→ **Task objective**
Please transcribe the data below exactly. Leave the pictures out.

______________________________

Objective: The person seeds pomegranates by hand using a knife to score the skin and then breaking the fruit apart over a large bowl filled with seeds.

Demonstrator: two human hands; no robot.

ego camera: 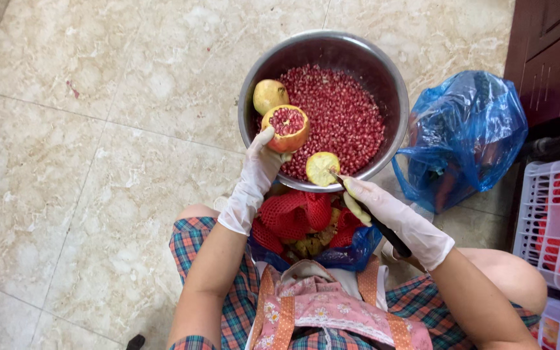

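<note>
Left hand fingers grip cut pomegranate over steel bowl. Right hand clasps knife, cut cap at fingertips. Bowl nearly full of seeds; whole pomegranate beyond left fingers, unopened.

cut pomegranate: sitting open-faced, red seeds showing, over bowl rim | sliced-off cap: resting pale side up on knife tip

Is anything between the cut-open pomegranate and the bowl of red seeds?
Nothing visible. The left hand holds the cut pomegranate right over the seeds in the steel bowl. The right hand holds a knife with a cut-off cap at its tip, off to the side.
</note>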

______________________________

→ **Response area**
Objective: The person seeds pomegranates by hand using a knife to score the skin and then breaking the fruit apart over a large bowl filled with seeds.

Demonstrator: two human hands; no robot.

ego camera: 

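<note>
Left hand fingers grip cut pomegranate over steel bowl. Right hand clasps knife, cut cap at fingertips. Bowl nearly full of seeds; whole pomegranate beyond left fingers, unopened.

cut pomegranate: sitting open-faced, red seeds showing, over bowl rim | sliced-off cap: resting pale side up on knife tip

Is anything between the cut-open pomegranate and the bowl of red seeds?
Nothing visible. The left hand holds the cut pomegranate right over the seeds in the steel bowl. The right hand holds a knife with a cut-off cap at its tip, off to the side.
</note>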

The answer has been given in full.